Work item:
Reproduce the listing in full. Omit the pictures.

Source material:
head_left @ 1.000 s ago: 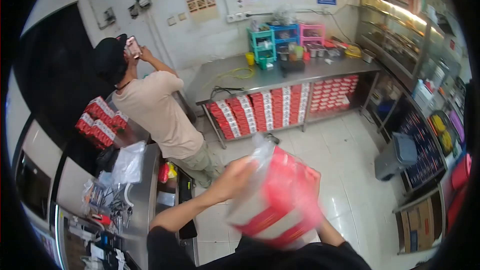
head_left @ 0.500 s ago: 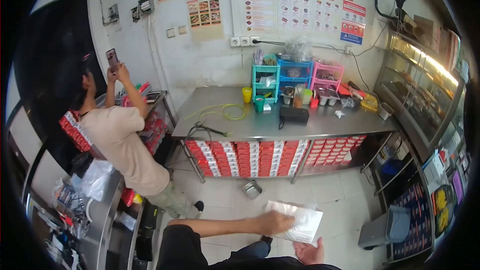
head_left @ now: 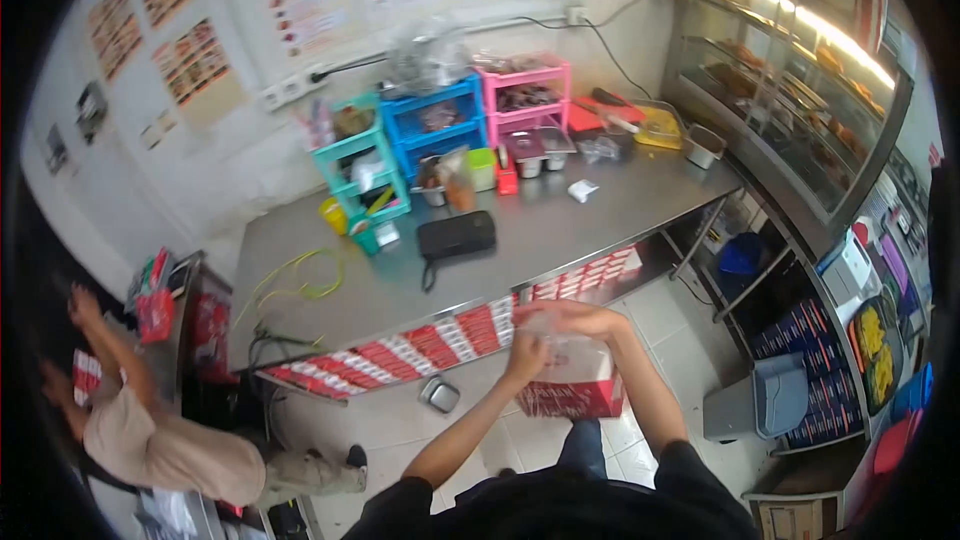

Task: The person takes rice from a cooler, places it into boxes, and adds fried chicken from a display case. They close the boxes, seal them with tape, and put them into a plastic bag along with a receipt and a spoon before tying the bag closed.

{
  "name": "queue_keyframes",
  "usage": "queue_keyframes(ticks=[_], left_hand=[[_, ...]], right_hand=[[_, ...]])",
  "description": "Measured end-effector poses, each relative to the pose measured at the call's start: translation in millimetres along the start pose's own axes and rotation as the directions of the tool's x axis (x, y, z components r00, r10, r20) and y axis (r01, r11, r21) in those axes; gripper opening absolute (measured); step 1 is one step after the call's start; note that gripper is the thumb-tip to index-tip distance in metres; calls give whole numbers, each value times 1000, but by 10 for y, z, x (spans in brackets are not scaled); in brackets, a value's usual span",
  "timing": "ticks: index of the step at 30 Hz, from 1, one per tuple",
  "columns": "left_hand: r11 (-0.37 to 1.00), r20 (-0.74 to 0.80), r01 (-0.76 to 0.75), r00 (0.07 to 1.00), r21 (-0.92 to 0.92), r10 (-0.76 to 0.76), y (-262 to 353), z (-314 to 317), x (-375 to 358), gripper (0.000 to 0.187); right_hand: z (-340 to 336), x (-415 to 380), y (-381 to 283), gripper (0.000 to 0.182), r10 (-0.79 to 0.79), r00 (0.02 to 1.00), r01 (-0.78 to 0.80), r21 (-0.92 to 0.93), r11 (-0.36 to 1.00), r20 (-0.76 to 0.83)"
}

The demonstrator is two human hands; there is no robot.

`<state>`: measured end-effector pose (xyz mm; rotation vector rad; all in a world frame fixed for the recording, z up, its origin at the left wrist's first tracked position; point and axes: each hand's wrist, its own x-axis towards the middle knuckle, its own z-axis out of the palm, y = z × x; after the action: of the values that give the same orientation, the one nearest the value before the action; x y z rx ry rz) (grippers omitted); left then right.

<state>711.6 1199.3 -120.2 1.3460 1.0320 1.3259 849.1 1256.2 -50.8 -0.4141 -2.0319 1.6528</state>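
In front of my body, between both hands, is a red-and-white package [head_left: 578, 385] in a clear plastic bag. My left hand [head_left: 530, 352] is closed on the gathered plastic at the package's near-left upper side. Over the far top edge lies my right hand [head_left: 572, 320], its fingers bent across the bag towards the left hand. Part of the package's top is hidden by the hands. The package hangs above the tiled floor, just in front of the steel table [head_left: 380, 290].
On the table are coloured tiered racks [head_left: 440, 120], a black case [head_left: 455, 237] and a yellow-green cord [head_left: 318, 275]. Red-and-white boxes [head_left: 430, 335] fill its lower shelf. A grey bin [head_left: 755, 405] stands right, a metal pan [head_left: 440, 395] on the floor. Another person [head_left: 170, 440] is at left.
My view has swung right and closer to the table. The package has turned from its silvery-white face to its red side, and my right hand has risen from below onto its top.
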Motion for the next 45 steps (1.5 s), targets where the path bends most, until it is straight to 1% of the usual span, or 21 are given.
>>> queue_keyframes(ticks=[2, 4, 7, 10, 12, 14, 16, 18, 19, 20, 21, 22, 23, 24, 26, 28, 30, 35, 42, 44, 45], left_hand=[[998, -72, -1, 997, 65, 5, -220, 42, 386, 12], [970, -267, 13, 960, -244, -80, -698, 131, 834, 16], [925, -488, -57, 861, -376, -145, -810, 515, 1513, 16], [817, -555, -153, 801, -555, -227, -664, 789, 2205, 14], [808, -426, -4, 851, -590, -307, -819, 638, 2488, 16], [388, 63, 247, 901, -888, -429, -928, 406, 2753, 17], [359, 92, 326, 838, -874, -537, -812, 275, 3043, 14], [501, 20, 520, 707, -691, -706, -954, 168, 3228, 8], [441, -57, 598, 550, -670, -833, -821, 225, 3377, 10], [436, -64, 599, 539, -671, -840, -891, 201, 3417, 10], [636, -152, 639, 643, -433, -750, -990, 162, 3439, 10], [772, -197, 618, 746, -153, -636, -979, 148, 3494, 12], [770, -193, 619, 783, 153, -591, -952, 136, 3535, 24], [764, -206, 628, 775, 147, -598, -913, 161, 3577, 24], [418, -113, 293, 908, 860, -404, -864, 238, 3650, 38], [433, -95, 322, 878, 842, -468, -846, 261, 3718, 49], [320, -107, 306, 851, 896, -515, -842, 285, 3720, 50], [378, -296, 547, 782, 746, -548, -670, 377, 3645, 45], [366, -304, 546, 783, 754, -543, -695, 361, 3610, 32], [397, -305, 565, 778, 724, -550, -671, 349, 3586, 31], [406, -301, 555, 787, 726, -539, -693, 349, 3574, 31]], right_hand=[[-405, 304, 42, 45, 102, 994, -82, -330, 940, 45], [-796, 586, 136, 29, 152, 987, -153, -667, 729, -60], [-1294, 882, 468, 18, -89, 968, -146, -811, 567, -236], [-1815, 964, 724, 14, -256, 868, -159, -727, 668, -425], [-2156, 940, 724, 11, -223, 860, -175, -675, 717, -459], [-2407, 901, 826, 13, -211, 827, -157, -575, 803, -521], [-2565, 903, 898, 14, -147, 847, -178, -535, 826, -510], [-2725, 941, 944, 18, -184, 941, 52, -417, 907, -283], [-2834, 987, 1079, 16, -85, 982, 30, -305, 952, -168], [-3074, 1070, 1276, 15, 16, 992, -58, -334, 941, -127], [-3394, 1257, 1401, 14, 114, 990, -139, -370, 919, -88], [-3698, 1580, 1259, 13, 58, 932, -175, -303, 937, -359], [-4054, 1878, 1452, 15, 88, 897, -255, -345, 903, -432], [-4356, 2199, 1794, 11, -59, 801, -259, -434, 863, -595], [-4893, 2770, 2427, 16, -30, 776, -515, -660, 547, -630], [-5123, 3122, 2970, 15, 51, 735, -652, -686, 323, -676], [-5159, 3253, 3106, 16, 170, 688, -715, -620, 323, -705], [-5129, 3353, 3239, 20, 364, 579, -816, -520, 255, -730], [-5113, 3259, 3100, 16, 317, 614, -788, -539, 297, -723], [-5170, 3154, 3184, 15, 30, 692, -686, -643, 340, -722], [-5174, 3066, 3116, 15, 41, 691, -690, -642, 334, -722]])
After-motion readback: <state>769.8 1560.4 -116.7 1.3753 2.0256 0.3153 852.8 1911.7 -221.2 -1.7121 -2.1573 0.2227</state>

Result for this task:
head_left @ 1.000 s ago: 
head_left @ 0.500 s ago: 
head_left @ now: 

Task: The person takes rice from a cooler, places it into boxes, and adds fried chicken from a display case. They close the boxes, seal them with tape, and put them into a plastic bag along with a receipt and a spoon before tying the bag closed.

{
  "name": "queue_keyframes",
  "usage": "queue_keyframes(ticks=[_], left_hand=[[_, ...]], right_hand=[[_, ...]])",
  "description": "Measured end-effector poses, each relative to the pose measured at the call's start: translation in millimetres along the start pose's own axes and rotation as the directions of the tool's x axis (x, y, z components r00, r10, r20) and y axis (r01, r11, r21) in those axes; gripper opening absolute (measured); step 1 is one step after the call's start; note that gripper is the thumb-tip to index-tip distance in metres; calls give whole numbers, each value times 1000, but by 10 for y, z, x (spans in brackets are not scaled); in brackets, a value's usual span",
  "timing": "ticks: index of the step at 30 Hz, from 1, one per tuple",
  "columns": "left_hand: r11 (-0.37 to 1.00), r20 (-0.74 to 0.80), r01 (-0.76 to 0.75), r00 (0.07 to 1.00), r21 (-0.92 to 0.92), r10 (-0.76 to 0.76), y (-262 to 353), z (-314 to 317), x (-375 to 358), gripper (0.000 to 0.187); right_hand: z (-340 to 336), x (-415 to 380), y (-381 to 283), gripper (0.000 to 0.182), r10 (-0.79 to 0.79), r00 (0.02 to 1.00), r01 (-0.78 to 0.80), r21 (-0.92 to 0.93), r11 (-0.36 to 1.00), r20 (-0.76 to 0.83)"
}

The demonstrator is two human hands; there is no robot.

`<state>`: measured end-effector pose (xyz mm; rotation vector rad; all in a world frame fixed for the recording, z up, its origin at the left wrist's first tracked position; point and axes: each hand's wrist, its own x-axis towards the middle knuckle, its own z-axis out of the palm, y = z × x; after the action: of the values that give the same orientation, the one nearest the value before the action; x y z rx ry rz) (grippers omitted); left then right.

<state>711.6 1199.3 -120.2 1.3460 1.0320 1.3259 849.1 1256.2 -50.8 -0.4141 -2.0319 1.6528</state>
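In front of my body, between both hands, is a red-and-white package [head_left: 578, 385] in a clear plastic bag. My left hand [head_left: 530, 352] is closed on the gathered plastic at the package's near-left upper side. Over the far top edge lies my right hand [head_left: 572, 320], its fingers bent across the bag towards the left hand. Part of the package's top is hidden by the hands. The package hangs above the tiled floor, just in front of the steel table [head_left: 380, 290].
On the table are coloured tiered racks [head_left: 440, 120], a black case [head_left: 455, 237] and a yellow-green cord [head_left: 318, 275]. Red-and-white boxes [head_left: 430, 335] fill its lower shelf. A grey bin [head_left: 755, 405] stands right, a metal pan [head_left: 440, 395] on the floor. Another person [head_left: 170, 440] is at left.
My view has swung right and closer to the table. The package has turned from its silvery-white face to its red side, and my right hand has risen from below onto its top.
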Motion for the next 45 steps (1.5 s), targets where the path bends most, until it is straight to 1% of the usual span, or 21 are given.
>>> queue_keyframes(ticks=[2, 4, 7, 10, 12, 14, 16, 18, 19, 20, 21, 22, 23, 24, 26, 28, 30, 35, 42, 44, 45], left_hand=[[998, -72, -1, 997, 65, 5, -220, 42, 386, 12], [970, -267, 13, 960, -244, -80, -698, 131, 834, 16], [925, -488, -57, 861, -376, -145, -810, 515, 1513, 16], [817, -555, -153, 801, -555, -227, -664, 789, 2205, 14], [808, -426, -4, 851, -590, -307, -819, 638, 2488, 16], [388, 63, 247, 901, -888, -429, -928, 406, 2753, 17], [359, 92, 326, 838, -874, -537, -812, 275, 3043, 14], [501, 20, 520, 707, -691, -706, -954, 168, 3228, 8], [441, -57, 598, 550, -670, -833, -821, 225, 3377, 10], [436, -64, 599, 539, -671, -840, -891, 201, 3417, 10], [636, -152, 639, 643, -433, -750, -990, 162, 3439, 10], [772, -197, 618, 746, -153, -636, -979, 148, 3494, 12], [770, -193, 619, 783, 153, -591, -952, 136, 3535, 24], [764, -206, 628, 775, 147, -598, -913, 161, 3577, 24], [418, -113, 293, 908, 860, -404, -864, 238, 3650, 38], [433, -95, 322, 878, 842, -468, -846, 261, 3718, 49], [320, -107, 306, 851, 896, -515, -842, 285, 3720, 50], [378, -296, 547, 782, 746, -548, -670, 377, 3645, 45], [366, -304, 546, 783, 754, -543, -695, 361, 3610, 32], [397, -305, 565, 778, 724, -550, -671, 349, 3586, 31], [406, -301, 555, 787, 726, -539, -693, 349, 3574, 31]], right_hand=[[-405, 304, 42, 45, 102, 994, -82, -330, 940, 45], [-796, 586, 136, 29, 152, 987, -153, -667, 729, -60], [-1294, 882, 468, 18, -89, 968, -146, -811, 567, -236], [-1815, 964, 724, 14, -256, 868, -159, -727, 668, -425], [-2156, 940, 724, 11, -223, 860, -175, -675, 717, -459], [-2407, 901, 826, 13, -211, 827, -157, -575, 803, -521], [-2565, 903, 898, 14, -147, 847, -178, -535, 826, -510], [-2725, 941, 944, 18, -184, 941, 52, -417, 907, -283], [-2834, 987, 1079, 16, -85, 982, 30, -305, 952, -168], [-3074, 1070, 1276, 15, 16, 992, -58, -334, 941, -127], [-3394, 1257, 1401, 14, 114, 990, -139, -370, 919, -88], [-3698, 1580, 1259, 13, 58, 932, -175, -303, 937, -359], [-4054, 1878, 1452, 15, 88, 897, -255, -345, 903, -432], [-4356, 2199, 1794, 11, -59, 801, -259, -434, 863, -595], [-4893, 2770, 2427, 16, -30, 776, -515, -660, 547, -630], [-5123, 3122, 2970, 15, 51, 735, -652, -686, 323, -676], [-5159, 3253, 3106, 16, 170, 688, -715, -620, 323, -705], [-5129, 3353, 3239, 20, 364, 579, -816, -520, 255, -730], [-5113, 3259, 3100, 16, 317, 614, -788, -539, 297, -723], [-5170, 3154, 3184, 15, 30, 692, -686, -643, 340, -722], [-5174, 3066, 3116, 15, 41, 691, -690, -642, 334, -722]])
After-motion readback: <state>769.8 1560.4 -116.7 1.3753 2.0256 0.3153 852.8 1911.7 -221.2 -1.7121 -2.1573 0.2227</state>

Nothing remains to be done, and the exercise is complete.